Global Indexes Fall Hard (SPY, QQQ, XLF, EWP, EWI)

Global indexes fall hard on European fears

Stocks and ETFs  fell hard today as the Greek bailout looks more and more precarious and global growth slows.

The Dow Jones Industrial Average shed 203 points, 1.6%, while the S&P 500 (NYSEARCA:SPY) dropped 1.5%, the Nasdaq 100 declined 1% and the Russell 2000 dumped 2.1%.

As bad as the news was at home, the news in Europe was worse with the Stoxx 50 swooning 3.4%, the FTSE 100 dropping 1.9% and the DAX taking the biggest hit at -3.4%.

ETF Summary:

SPDR S&P 500 Index ETF (NYSEARCA:SPY) the world’s largest ETF and proxy for the S&P 500, declined -1.46% from overbought levels and stopped its descent at support levels found at 1340 0n the index itself.

Nasdaq 100 (NYSEARCA:QQQ) gapping lower 0.98% as the sell off hit even the strong tech sector

Financial Select Sector SPDR (NYSEARCA:XLF) down -2.46% on fears of U.S. bank exposure to Greek and Euro sovereign debt

iShares MSCI Spain Index (NYSEARCA:EWP) shedding -4.89% on worries of contagion spreading from Greece to the other periphery nations.

iShares MSCI Italy Index (NYSEARCA:EWI) plunging 4.7% to close below its 200 day moving average as investors worry that it could be next up on the default chopping block.

The prevailing fear today was the threat of a disorderly Greek default starting Thursday if enough bond holders don’t agree tot he bond swap and write downs scheduled to reduce Greece’s monster debt overhang.  The next round of bailout money is contingent on that agreement flying and as of today only 20% of the required 75% of bond holders had signed on to the deal.

U.S. stock indexes took the news poorly as the Dow Jones Industrial Average took its worst drop in percentage terms since December and its first 200 point one day drop since November.

Of course, this sell off has been anticipated and now the questions are, “Will it continue?” and if it does, “how bad will it get?”

No one knows, for sure, of course, however, strong support for the S&P 500 lies at 1320, 1300 and the 200 day moving average at 1258, the last level being some 6-7% below current levels.

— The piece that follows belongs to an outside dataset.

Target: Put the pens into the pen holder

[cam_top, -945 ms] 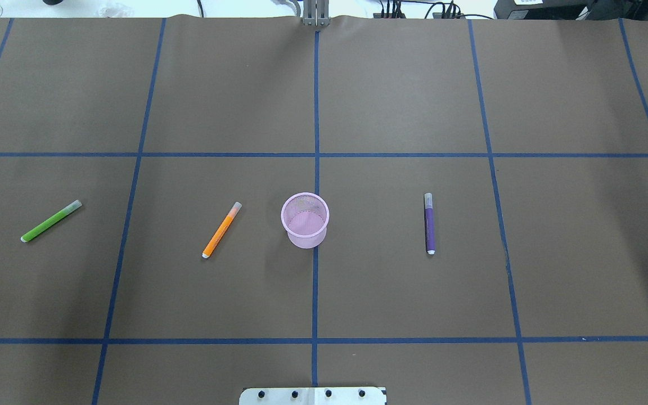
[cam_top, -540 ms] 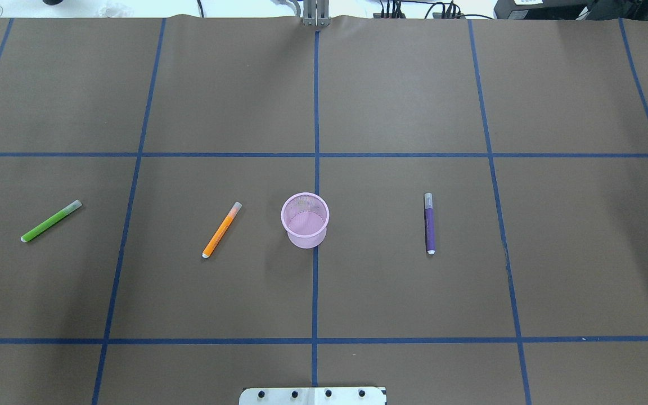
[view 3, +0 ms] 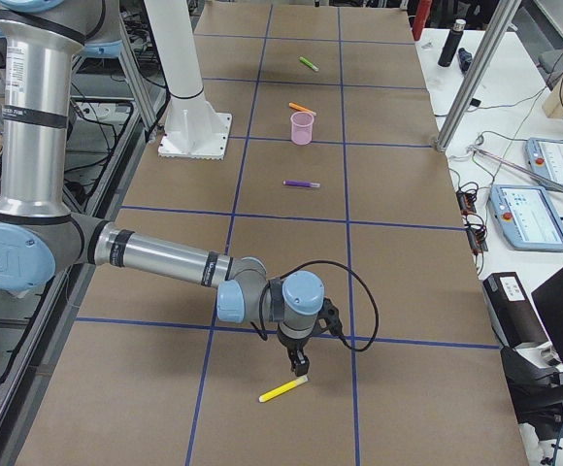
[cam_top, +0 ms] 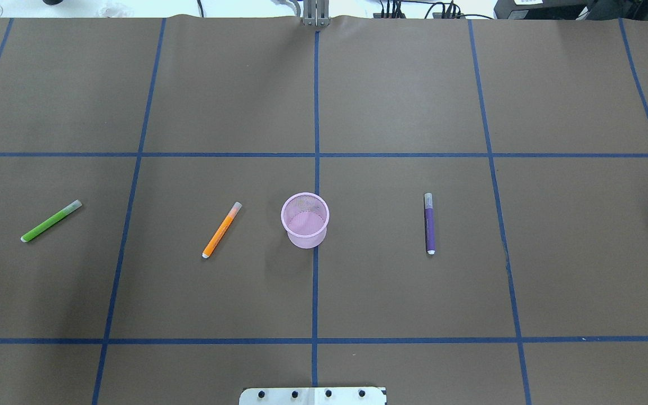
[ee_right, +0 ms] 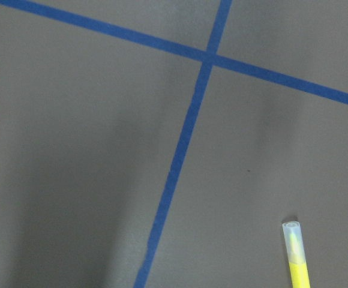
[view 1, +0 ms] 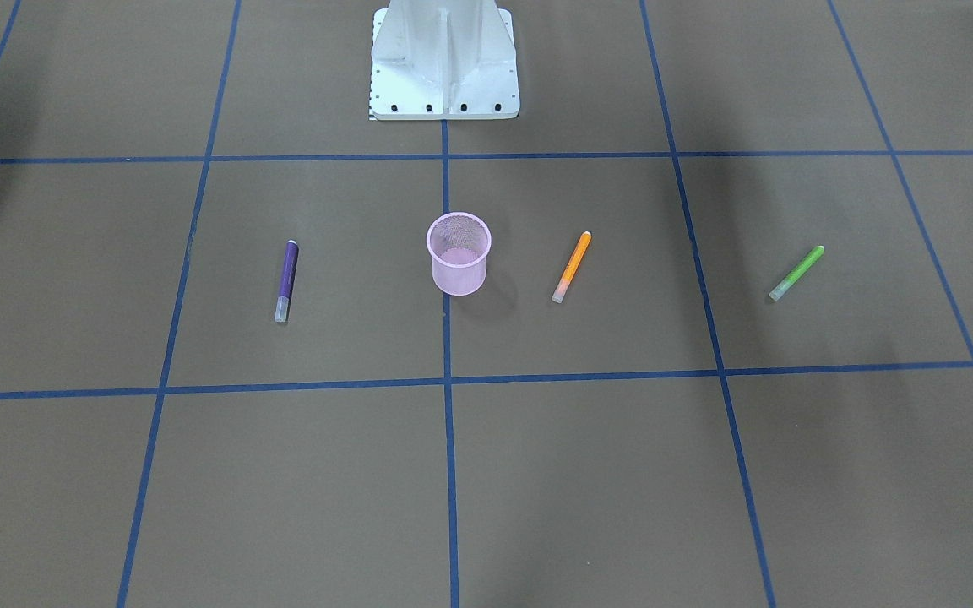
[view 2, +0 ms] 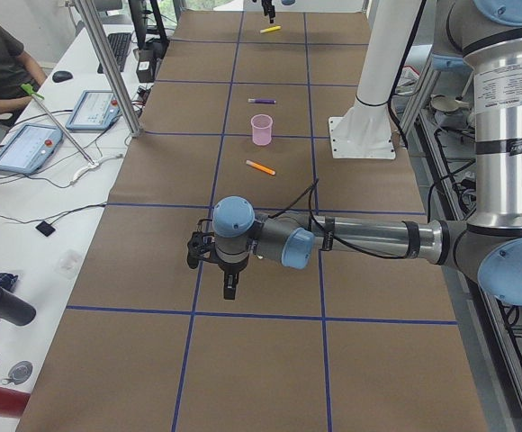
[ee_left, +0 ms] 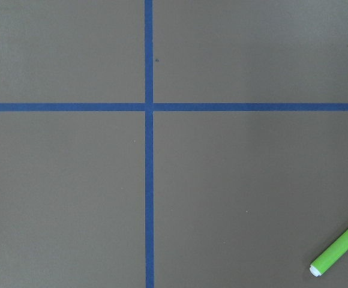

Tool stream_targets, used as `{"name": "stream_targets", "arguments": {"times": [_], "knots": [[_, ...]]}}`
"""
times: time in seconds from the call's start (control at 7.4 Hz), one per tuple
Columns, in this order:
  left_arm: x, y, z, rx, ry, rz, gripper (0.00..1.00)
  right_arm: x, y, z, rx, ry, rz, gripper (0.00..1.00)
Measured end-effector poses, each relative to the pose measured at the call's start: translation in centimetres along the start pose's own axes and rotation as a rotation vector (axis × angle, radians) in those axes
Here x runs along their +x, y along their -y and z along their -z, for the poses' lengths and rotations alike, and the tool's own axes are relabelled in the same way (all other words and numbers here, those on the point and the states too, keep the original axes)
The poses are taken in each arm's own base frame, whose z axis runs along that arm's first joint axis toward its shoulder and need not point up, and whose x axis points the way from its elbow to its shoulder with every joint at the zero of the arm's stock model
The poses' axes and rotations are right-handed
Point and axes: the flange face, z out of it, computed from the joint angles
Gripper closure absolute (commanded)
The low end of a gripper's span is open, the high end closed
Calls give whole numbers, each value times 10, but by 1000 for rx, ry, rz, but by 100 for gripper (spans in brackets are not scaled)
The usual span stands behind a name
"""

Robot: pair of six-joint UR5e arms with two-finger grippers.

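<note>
as the overhead view shows, the pen holder (cam_top: 305, 219) stands amid orange pen (cam_top: 221, 229), green pen (cam_top: 51, 221) and purple pen (cam_top: 429, 223). side views hide whether left hand (view 2: 229, 286) or right hand (view 3: 300, 367) is apart or together; the right hangs near the yellow pen (view 3: 283, 390). its wrist view suggests centring over the barrel first.

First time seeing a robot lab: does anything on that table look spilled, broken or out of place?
Nothing spilled or broken. The pen holder stands upright and empty, with the green pen, orange pen and purple pen lying flat either side. Only the yellow pen stands out, lying far off near the right gripper.
</note>
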Motion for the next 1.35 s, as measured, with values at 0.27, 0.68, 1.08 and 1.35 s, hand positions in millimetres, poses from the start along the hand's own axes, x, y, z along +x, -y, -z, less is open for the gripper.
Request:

It all really depends upon Greece and the slowing global economy.  While economic reports have been largely positive at home, recent news has indicated weakening here but not to the magnitude being measured in Europe and even China.

Bottom line: Global growth is slowing, headline news from Europe is fraught with danger and technical indicators point to the potential for further declines ahead.